The restrictions on short selling of U.S. listed financial equities initiated by the SEC in September were in tune with similar bans in Europe and Australia, while China took a different route.
On Sept. 18, just prior to the announcement of the SEC ban that ended on Oct. 8, the UK Financial Services Authority prohibited short positions in UK financial sector companies until January 2009, with an exemption for market makers. The rule requires daily disclosure of all net short positions in excess of 0.25% of the ordinary share capital. German regulator BaFin instituted a ban on 11 financial sector companies, and Ireland prohibited short selling on four Irish banks.

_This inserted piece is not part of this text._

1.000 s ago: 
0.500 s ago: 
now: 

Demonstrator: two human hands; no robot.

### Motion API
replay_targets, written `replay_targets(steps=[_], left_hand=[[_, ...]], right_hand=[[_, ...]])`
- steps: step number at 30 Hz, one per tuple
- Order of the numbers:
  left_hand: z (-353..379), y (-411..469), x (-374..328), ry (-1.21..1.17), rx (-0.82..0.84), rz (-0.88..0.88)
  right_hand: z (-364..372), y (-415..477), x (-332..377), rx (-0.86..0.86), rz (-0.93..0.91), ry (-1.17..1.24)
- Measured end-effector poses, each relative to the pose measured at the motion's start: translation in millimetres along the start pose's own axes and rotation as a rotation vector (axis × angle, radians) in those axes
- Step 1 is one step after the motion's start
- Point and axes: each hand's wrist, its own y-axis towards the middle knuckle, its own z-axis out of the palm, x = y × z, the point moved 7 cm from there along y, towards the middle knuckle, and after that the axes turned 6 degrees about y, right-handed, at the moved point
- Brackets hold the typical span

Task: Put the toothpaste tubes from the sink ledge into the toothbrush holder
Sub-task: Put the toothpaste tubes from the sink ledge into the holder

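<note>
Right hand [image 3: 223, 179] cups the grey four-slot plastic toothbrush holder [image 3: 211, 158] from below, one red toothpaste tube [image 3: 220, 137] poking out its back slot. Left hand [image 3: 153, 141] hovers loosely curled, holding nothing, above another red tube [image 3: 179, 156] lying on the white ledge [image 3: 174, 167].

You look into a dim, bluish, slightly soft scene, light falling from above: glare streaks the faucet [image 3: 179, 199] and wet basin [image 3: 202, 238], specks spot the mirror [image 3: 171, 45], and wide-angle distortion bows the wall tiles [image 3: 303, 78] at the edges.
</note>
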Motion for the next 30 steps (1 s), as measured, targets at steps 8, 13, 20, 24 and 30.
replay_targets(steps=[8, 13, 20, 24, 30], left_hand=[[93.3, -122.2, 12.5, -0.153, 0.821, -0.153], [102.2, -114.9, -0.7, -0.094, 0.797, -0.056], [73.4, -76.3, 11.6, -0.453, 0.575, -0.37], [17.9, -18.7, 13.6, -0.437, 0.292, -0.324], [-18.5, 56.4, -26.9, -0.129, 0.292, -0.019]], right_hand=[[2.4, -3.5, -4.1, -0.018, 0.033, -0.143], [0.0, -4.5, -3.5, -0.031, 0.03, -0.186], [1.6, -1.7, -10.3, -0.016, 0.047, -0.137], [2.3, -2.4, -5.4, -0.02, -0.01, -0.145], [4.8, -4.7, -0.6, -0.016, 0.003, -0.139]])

The Australian Securities and Investments Commission (ASIC) temporarily banned both naked and covered short selling, with an exemption for market makers. ASIC Chairman Tony D’Aloisio said that because of the relatively small size of the Australian market, it was necessary to extend the prohibition to all stocks. “To limit the prohibition to financial stocks, as has been done in the UK, could subject our other stocks to unwarranted attack,” he said.
Russia temporarily lifted its ban on short selling on Sept. 26 before reinstating the ban on Sept. 30.

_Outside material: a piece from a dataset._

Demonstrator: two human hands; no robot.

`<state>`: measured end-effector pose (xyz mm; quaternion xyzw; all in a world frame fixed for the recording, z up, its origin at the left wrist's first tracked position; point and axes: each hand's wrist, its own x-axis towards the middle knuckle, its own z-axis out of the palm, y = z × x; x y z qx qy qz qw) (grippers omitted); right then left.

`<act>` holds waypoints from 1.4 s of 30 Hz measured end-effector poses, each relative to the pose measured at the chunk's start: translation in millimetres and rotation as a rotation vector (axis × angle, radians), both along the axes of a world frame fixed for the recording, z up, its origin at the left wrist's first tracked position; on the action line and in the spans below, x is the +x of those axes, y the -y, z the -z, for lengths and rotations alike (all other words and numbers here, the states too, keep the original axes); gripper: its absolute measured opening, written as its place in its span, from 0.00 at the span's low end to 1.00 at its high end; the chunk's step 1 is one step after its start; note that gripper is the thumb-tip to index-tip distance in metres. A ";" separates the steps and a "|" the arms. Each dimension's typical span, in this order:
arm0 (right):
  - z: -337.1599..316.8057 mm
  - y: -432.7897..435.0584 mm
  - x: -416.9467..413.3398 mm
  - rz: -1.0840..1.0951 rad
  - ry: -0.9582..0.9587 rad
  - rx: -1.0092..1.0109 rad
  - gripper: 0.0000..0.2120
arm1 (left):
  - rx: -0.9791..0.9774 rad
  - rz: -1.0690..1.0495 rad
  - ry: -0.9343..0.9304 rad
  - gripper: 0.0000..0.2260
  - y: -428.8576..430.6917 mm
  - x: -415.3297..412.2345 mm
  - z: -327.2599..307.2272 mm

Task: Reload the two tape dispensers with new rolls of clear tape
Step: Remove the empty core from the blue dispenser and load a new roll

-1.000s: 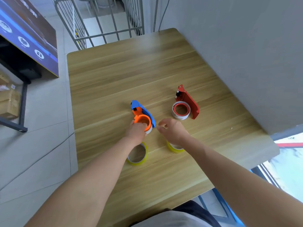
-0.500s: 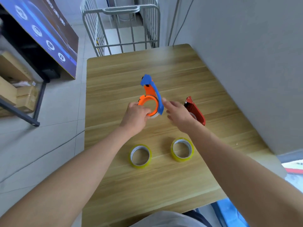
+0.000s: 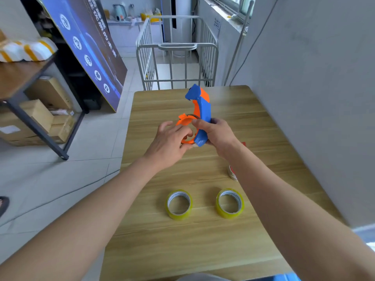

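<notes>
A blue and orange tape dispenser (image 3: 203, 110) is held upright above the wooden table (image 3: 203, 240). My right hand (image 3: 217, 134) grips its blue body from the right. My left hand (image 3: 170, 140) holds the orange hub ring (image 3: 183, 122) on its left side, fingers inside the ring. Two yellowish rolls of clear tape lie flat near me: the left roll (image 3: 179, 204) and the right roll (image 3: 230, 203). The red dispenser (image 3: 232, 172) is mostly hidden behind my right forearm; only its old roll's edge and a red sliver show.
A grey wall (image 3: 314, 98) runs along the table's right side. A white metal cart (image 3: 176, 57) stands beyond the far edge. To the left stand a leaning blue board (image 3: 89, 53) and a shelf with cardboard boxes (image 3: 36, 116).
The blue and orange dispenser came off the table and rose higher. My right hand went from open beside it to gripping its body. The view tilted up.
</notes>
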<state>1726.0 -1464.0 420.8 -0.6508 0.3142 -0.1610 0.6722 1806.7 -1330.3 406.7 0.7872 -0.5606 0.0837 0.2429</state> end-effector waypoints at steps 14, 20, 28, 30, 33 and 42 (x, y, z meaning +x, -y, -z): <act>-2.2 -9.8 -0.1 -0.064 0.034 0.048 0.16 | -0.066 -0.076 -0.139 0.07 -14.7 5.8 2.5; 4.2 -4.5 -6.2 -0.116 0.148 0.289 0.07 | -0.136 -0.047 -0.140 0.06 -13.5 13.6 -2.1; 5.8 -8.1 -3.6 -0.039 0.102 0.203 0.12 | -0.106 -0.152 -0.523 0.09 -6.7 22.6 6.2; 6.8 -9.2 -1.3 -0.014 0.048 0.078 0.09 | -0.168 -0.177 -0.601 0.08 -6.3 22.5 10.5; 12.1 -6.2 -2.9 0.010 -0.097 -0.208 0.12 | -0.308 -0.294 -0.796 0.06 -7.7 31.3 18.1; 45.8 -9.0 -4.0 0.045 -0.121 -0.016 0.09 | 0.214 -0.285 -0.523 0.10 -40.0 54.3 97.9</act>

China, meanwhile, went in the opposite direction of the U.S. and Europe. On Oct. 5, the China Securities Regulatory Commission said it would launch for the first time margin trading and short selling in China on a trial basis. The absence of short selling had “been one of the key complaints about the Chinese markets,” says Joseph Meuse, managing director at Belmont Partners. “It’s an impressive move.”
Meuse says that China’s timing on this rule was no coincidence. “The Chinese realize that their market is not seen at the same level as the market in the States or in London. It was a very calculated move,” he says.